The big challenge for Provence rosé is getting enough of it on the right wine lists. We might all like and know Provence rosé, it’s just a bit difficult to find.
Look at Wine Intelligence’s consumer research which shows that whilst 58% of its consumer base (of over 1,000 wine drinkers) are aware of Provence as a region, only 7% had bought and drunk it in the previous three months – the 20th highest on the list.
In fact it is the 13th most recognisable wine region in the world, just below Tuscany at 61%, Chianti 67%, Rioja 67%, Prosecco 75%, Burgundy 79% and Bordeaux and Champagne both at 82%.
Exports are coming
There is understandably more Provence rosé coming in to the UK with a 27% and 29% jump in volumes in 2014-2015 and 2015-2016 (CIVP French Customs data from Castel Freres) backed by nearly twice as big a value market for rosé in the UK over the same period. But with distribution for general French rosés more than double that of Provence rosé in the UK there are clearly some big gaps in the market to fill.

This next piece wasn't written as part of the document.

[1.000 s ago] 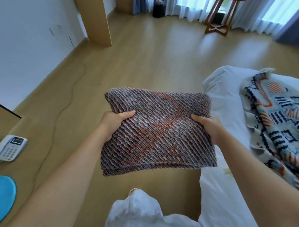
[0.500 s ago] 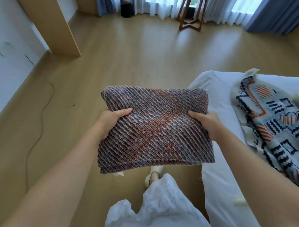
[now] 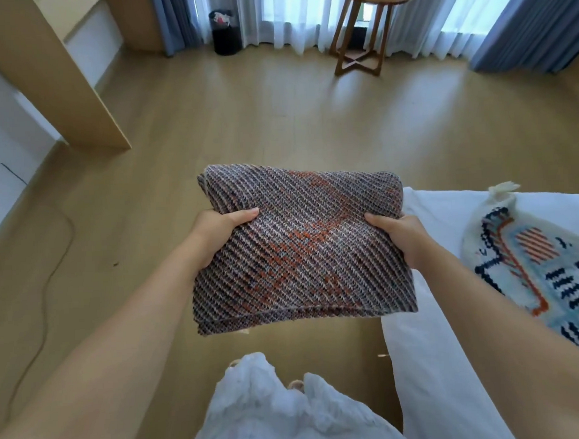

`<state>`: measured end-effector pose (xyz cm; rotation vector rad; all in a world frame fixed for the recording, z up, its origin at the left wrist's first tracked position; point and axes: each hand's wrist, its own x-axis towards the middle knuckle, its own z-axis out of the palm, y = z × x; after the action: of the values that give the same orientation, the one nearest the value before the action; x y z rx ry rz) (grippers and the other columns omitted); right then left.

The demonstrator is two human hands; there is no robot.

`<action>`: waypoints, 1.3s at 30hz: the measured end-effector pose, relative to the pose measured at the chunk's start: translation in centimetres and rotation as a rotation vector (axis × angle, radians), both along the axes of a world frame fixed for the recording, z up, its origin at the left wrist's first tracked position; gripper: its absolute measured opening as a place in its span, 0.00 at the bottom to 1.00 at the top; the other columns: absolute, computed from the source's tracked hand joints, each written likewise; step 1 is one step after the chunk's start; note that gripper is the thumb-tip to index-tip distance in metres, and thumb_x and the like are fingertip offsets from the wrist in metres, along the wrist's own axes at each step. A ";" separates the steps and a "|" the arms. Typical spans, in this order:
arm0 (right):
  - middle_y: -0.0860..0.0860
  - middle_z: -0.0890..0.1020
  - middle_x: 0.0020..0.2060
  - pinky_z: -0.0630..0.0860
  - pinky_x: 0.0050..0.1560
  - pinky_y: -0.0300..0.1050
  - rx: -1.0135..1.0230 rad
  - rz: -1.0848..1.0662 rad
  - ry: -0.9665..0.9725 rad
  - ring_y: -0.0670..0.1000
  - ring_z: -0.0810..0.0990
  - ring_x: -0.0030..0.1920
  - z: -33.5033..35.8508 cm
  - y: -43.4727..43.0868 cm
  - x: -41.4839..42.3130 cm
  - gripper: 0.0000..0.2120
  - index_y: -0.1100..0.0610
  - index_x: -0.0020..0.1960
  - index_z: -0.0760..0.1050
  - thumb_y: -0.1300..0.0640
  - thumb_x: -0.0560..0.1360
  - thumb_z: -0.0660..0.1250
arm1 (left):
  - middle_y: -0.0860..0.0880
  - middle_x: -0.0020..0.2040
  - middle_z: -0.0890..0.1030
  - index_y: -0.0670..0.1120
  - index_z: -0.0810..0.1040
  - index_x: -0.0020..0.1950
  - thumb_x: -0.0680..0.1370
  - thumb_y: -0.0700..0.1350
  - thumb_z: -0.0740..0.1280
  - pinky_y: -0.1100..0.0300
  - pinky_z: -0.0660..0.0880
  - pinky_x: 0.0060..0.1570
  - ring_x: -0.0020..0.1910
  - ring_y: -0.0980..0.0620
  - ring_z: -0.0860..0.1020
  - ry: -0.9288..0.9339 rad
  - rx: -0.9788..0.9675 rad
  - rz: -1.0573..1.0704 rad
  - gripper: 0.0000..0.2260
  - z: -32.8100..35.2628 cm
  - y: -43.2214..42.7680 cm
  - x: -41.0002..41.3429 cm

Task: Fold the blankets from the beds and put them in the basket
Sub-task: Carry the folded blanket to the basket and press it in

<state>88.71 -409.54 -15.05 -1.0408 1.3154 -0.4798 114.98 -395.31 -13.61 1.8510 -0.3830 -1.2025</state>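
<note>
A folded knit blanket [image 3: 302, 248], grey-brown with orange patches, is held flat in the air in front of me above the wooden floor. My left hand [image 3: 216, 235] grips its left edge with the thumb on top. My right hand [image 3: 405, 237] grips its right edge the same way. A second blanket [image 3: 542, 271], white with blue and orange patterns, lies spread on the white bed [image 3: 441, 232] at the right. No basket can be made out.
A round wooden side table [image 3: 360, 43] stands by the curtained window [image 3: 292, 16] ahead. A black bin [image 3: 226, 33] sits left of it. A wooden desk panel [image 3: 53, 80] rises at the left, and a cable [image 3: 51, 269] trails along the floor.
The view has swung right and lifted toward the window; the phone and blue object at the left have left the frame. Both hands keep the same grip on the folded blanket.
</note>
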 end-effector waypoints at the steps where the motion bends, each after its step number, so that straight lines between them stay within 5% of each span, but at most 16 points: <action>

The scale of Provence rosé versus the rest of France and even the world is best illustrated with these figures. Provence is the biggest producer of rosé wines anywhere in the world, accounting for 6% of its production and now makes up 40% of all French AOP wines (Castel Freres figures).
Provence’s three main wine regions account for 26, 440 hectares across 600 producers and 40 negociants:
- The five year average of Cotes de Provence sees it producing 820,000 hectolitres a year, of which rosé accounts for 89%, red 8% and white 3%.
- This compares to Coteaux d’Aix, that produces 165,000 h/l of which 83% is rosé, 12% red and 5% white.
- Then there is Coteaux Varois which produces on a five year average 98,800 h/l a year, including 91% rosé, 7.5% red and 2.5% white (Castel figures).